La storia meravigliosamente disarmante di un anziano che ha donato 50 euro alla terapia intensiva di Cremona per combattere il Coronavirus.
Questa storia inizia con le mani di un uomo. Mani che sanno, che sicuramente hanno tremato tante volte, si sono aperte altrettante per ricevere qualcosa e si sono chiuse a pugno, per farsi coraggio, quando il mondo ha iniziato a inclinarsi un po’, con questa malattia dal nome strano.
Sono mani di legno venato, con tutte quelle rughe e i solchi del tempo. Sono le mani di un anziano cremonese che stringono un pezzo di carta davanti all’ospedale della città.
Sul pezzo di carta c’è un messaggio e sul messaggio c’è una banconota da 50 euro.
“Offerta 50,00 anti–virus”
Non l’ha chiamata con il termine completo, questa malattia dal nome strano. Forse perché a ripeterla tutti i giorni ci sentiamo un po’ più soli, inermi, ce la seminiamo in testa come un’abitudine.
E per quanto si sia imposta come argomento quotidiano, è anche bello non piegarci al suo essere totalizzante, lasciare che una parte di noi si conceda ancora il lusso di non nominarla per intero.
Del resto, come se ci fosse bisogno di specificare. Come se Cremona, con i suoi malati e le sue vittime, non sapesse cosa ci sia dietro quel bigliettino stropicciato.
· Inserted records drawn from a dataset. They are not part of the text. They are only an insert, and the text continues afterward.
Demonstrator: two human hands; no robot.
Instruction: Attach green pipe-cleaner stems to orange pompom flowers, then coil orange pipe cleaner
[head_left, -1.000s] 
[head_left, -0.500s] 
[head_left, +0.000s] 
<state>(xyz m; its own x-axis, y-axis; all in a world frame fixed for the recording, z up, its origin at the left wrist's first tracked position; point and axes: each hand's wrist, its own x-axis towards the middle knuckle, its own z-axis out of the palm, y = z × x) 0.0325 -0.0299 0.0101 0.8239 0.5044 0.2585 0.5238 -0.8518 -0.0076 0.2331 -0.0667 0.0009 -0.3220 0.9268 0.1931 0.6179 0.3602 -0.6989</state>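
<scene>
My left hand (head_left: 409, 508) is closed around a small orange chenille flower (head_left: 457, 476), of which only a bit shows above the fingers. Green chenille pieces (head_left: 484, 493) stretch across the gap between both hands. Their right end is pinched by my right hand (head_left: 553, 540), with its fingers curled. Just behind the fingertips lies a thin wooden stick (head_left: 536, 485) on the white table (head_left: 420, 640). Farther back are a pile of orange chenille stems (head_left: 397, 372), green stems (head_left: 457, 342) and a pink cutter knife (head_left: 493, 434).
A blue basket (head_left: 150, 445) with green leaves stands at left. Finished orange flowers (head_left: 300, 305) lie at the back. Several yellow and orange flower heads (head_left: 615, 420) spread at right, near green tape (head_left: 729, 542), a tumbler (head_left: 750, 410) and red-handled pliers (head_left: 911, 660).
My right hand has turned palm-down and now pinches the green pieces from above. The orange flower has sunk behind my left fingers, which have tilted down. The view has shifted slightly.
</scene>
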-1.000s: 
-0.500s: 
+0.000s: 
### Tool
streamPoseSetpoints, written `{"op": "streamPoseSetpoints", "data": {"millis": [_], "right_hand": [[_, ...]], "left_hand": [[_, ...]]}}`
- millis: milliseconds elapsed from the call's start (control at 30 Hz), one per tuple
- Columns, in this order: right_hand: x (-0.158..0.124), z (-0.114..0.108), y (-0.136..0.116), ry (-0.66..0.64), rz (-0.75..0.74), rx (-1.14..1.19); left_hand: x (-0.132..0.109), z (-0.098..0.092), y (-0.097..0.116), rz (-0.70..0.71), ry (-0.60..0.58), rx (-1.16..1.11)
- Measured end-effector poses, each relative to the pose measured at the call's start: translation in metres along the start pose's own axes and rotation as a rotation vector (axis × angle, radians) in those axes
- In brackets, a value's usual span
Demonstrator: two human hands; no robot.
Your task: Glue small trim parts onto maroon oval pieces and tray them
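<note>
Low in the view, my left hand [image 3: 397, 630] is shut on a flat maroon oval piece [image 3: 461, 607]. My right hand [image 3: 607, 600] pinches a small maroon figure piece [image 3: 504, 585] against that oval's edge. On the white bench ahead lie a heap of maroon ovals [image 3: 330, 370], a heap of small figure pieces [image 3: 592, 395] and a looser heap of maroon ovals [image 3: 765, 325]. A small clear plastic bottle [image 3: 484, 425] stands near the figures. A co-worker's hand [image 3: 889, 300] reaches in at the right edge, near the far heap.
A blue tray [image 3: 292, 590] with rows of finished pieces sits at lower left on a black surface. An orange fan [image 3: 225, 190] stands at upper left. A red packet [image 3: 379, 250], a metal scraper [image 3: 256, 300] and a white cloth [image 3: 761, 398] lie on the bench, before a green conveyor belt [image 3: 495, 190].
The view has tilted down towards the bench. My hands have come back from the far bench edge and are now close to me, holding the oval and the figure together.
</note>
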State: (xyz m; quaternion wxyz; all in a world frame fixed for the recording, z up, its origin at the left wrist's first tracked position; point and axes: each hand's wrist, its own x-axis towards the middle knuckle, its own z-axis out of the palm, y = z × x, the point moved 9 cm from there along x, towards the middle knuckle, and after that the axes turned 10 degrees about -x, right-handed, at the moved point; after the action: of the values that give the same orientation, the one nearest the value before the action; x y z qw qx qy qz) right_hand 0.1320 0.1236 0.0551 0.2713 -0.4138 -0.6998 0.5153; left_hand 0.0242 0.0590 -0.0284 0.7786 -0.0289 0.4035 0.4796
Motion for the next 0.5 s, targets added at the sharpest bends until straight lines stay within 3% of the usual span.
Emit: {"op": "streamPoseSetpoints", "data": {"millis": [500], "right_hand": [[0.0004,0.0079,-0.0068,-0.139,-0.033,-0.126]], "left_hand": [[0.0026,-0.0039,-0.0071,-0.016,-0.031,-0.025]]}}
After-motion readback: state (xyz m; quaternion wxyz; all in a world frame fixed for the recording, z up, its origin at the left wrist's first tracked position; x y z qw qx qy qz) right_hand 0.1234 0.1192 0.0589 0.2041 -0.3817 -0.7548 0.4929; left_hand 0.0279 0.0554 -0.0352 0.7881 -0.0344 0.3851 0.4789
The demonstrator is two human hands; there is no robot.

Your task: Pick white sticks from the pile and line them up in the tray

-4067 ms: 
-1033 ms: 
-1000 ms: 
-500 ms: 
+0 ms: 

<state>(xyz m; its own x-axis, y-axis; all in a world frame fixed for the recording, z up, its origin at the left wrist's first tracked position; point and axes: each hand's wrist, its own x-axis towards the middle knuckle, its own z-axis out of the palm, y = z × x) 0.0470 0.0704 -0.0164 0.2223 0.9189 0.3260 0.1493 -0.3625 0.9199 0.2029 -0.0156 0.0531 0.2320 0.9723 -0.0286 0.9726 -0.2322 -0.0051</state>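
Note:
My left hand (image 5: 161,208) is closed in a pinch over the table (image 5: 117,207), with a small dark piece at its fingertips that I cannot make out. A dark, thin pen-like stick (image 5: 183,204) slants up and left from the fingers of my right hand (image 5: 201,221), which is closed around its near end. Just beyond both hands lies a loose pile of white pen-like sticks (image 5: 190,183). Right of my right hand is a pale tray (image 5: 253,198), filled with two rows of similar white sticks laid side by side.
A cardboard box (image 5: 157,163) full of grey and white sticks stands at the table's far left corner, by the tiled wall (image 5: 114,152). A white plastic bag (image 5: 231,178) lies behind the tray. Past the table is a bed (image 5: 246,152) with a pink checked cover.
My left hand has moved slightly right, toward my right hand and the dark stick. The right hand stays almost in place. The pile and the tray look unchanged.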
E allora è uscito piano di casa, quest’anziano dalle mani che sanno. Si è guardato intorno e si è fatto coraggio: un passo alla volta per guadagnarsi spazio in una strada senza volti, verso la sua meta che contro ogni azzardo è riuscito a raggiungere: il parcheggio deserto di un ospedale in affanno. L’ASST di Cremona, per l’esattezza.
Senza parole e senza spiegazioni. Senza aggiungere niente, senza fare rumore. Ha aspettato incerto, con il suo messaggio e la sua banconota.
E come glielo dici, a uno che si porta dietro una vita già piena di scelte compiute e convinzioni ramificate, che avrebbe potuto farlo in altro modo, che non era necessario, che esistono altre direzioni, altri mezzi?
Non glielo dici, non puoi. Ed è giusto restare in silenzio anche dall’altra parte, allora, davanti a quest’uomo che crede nei gesti compiuti di persona, quelli che per esistere davvero devono passare sulla pelle e avere a che fare con le mani, con la fatica, con il coraggio, con un messaggio scritto di proprio pugno e una camminata solitaria in una città ferita.
C’è da sorridere e da sentirsi quasi indifesi da quant’è limpido questo modo di vedere la vita.
Perché non si tratta solamente di essere buoni, si tratta di aver scelto un filtro ben esatto di leggere le cose, un filtro che contiene la bellezza propria della gratitudine e la semplice e disarmante innocenza di chi sceglie l’aiuto e il dare piuttosto che l’essere aiutati e il ricevere.
Ed è così che l’hanno trovato gli operatori sanitari in quel parcheggio: semplice e disarmante. Non hanno potuto stringergliele, le mani, ma poco importa.
Qualcosa è stato fatto, seppur piccolo, in miniatura.
Un anti-virus non decisivo, forse, ma indice di un lenire delicato, di sottofondo, in una città che ha bisogno di altre mani come queste, che credono nel dover fare la propria parte quando incontrano una sofferenza senza difese.